* **Goal of the exercise**
For this exercise, retype each line of the material below verbatim and omit any picture.

* **Given data**
================

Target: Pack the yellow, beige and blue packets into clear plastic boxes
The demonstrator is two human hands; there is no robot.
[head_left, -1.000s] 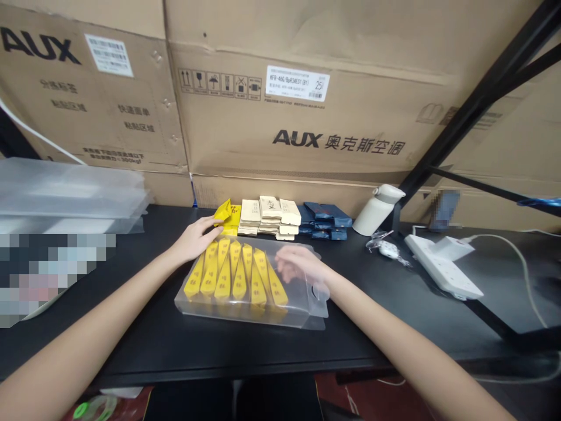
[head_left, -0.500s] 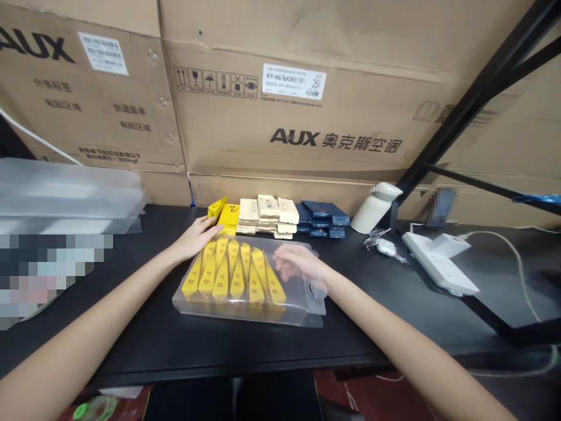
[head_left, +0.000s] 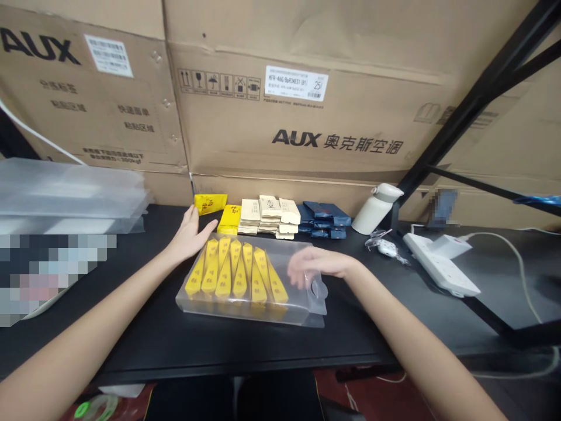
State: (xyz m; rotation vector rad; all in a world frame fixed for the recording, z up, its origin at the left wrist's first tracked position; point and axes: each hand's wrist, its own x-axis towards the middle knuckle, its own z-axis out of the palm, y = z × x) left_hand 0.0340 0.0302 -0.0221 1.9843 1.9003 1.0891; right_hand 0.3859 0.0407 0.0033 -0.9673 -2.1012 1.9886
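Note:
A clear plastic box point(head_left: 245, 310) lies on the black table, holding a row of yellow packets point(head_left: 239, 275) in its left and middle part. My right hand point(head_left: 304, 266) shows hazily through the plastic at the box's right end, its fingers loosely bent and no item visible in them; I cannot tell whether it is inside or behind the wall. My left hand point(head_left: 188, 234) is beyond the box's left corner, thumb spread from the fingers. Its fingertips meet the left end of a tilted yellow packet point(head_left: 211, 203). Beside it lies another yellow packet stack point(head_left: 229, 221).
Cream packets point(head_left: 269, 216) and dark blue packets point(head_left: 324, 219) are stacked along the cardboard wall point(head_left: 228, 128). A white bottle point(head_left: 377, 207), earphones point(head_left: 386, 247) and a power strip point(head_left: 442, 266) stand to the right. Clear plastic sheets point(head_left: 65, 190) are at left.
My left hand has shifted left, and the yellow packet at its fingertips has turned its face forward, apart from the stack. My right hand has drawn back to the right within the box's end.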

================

* **Solution to this exercise**
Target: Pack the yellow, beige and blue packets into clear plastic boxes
The demonstrator is two human hands; there is no robot.
[head_left, -1.000s] 
[head_left, -0.500s] 
[head_left, +0.000s] 
State: (xyz m; rotation vector rad; all in a world frame fixed for the recording, z up, its origin at the left wrist's first tracked position; point and axes: each hand's wrist, its own x-axis towards the middle knuckle, its own z-axis out of the palm, y = z × x) left_hand 0.0340 0.0302 -0.0221 1.9843 1.9003 1.0891; right_hand 0.3859 0.0407 0.0033 -0.9673 -2.1012 1.9886
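Note:
A clear plastic box point(head_left: 245, 310) lies on the black table, holding a row of yellow packets point(head_left: 239, 275) in its left and middle part. My right hand point(head_left: 304, 266) shows hazily through the plastic at the box's right end, its fingers loosely bent and no item visible in them; I cannot tell whether it is inside or behind the wall. My left hand point(head_left: 188, 234) is beyond the box's left corner, thumb spread from the fingers. Its fingertips meet the left end of a tilted yellow packet point(head_left: 211, 203). Beside it lies another yellow packet stack point(head_left: 229, 221).
Cream packets point(head_left: 269, 216) and dark blue packets point(head_left: 324, 219) are stacked along the cardboard wall point(head_left: 228, 128). A white bottle point(head_left: 377, 207), earphones point(head_left: 386, 247) and a power strip point(head_left: 442, 266) stand to the right. Clear plastic sheets point(head_left: 65, 190) are at left.
My left hand has shifted left, and the yellow packet at its fingertips has turned its face forward, apart from the stack. My right hand has drawn back to the right within the box's end.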

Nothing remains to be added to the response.